In the age of completely digital music production, reproduction and transfer, high resolution is a hotly discussed topic, or among audiophiles it is at least. Proponents talk about decisive advances in sound – opponents about dubious profiteering. The one thing opponents do agree on, is that they don’t agree.
Disambiguation
Let's start the discussion by explaining some terms. “High resolution” is at home in the digital domain, so there where music is recorded, stored, played back and/or transported as data, and therefore ultimately as zeros and ones. In what was once the dominant analog realm, of course, relevant criteria such as signal-to-noise ratio, dynamic range, frequency response and low distortion also applied.

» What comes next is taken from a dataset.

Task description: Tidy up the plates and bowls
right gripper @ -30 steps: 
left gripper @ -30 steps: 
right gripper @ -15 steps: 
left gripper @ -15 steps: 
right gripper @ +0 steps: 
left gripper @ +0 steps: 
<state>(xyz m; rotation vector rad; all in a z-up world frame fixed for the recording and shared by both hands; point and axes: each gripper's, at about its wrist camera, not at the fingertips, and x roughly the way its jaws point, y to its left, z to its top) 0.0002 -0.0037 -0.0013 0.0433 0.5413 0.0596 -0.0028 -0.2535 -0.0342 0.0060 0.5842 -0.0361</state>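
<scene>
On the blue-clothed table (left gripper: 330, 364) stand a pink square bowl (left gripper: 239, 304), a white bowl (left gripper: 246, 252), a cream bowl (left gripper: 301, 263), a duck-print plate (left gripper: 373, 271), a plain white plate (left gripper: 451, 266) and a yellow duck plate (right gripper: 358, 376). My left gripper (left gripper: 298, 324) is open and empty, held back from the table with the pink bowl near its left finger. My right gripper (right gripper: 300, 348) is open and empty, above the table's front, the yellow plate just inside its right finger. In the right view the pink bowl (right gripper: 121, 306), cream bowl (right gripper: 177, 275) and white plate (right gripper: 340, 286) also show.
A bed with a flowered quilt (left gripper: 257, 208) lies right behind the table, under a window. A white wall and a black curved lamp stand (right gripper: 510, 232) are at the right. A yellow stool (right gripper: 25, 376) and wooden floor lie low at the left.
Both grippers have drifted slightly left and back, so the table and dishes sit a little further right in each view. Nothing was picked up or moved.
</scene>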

Here, however, they have to deal directly with the storage or reproduction hardware, so with the shellac record and the horn gramophone, the tape and the tape recorder, vinyl record and record player, and then also the modulated transmission frequency or amplitude (FM or AM radio) and the receiver (tuner). In today's dominating digital world, the above mentioned criteria depend only indirectly on hardware or software, at least in theory and therefore mathematically/computationally.
Firstly however, they depend on the data format and what the reproduction chain can reproduce from it. The digital-to-analog converter is still the key factor here, as it sits between these worlds and converts abstract numerical values (a Beethoven sonata or a Beatles evergreen is not a series of zeros and ones to our analog ears) into specific voltage curves that an amplifier can amplify and a speaker or headphones can in turn convert into sound and therefore into music.
Basics
In the digital domain “high resolution” or “hi res audio” today are data formats that mathematically offer a higher resolution than the CD format commercially introduced circa 1982. This means that more data depth and/or a sampling rate higher than 16 bits and 44.1 kilohertz are available for the original graph curve that reproduces the music or the signal.
If we want to understand what resolution and therefore also high or higher resolution mean, we should do a little basic research. At the beginning of the CD age we usually imagined it as a curve around which a kind of stairs formed. The height of the individual steps or the maximum height of the stairs represents the bit rate. The width stands for the sampling frequency – so how often the curve was recorded per time unit.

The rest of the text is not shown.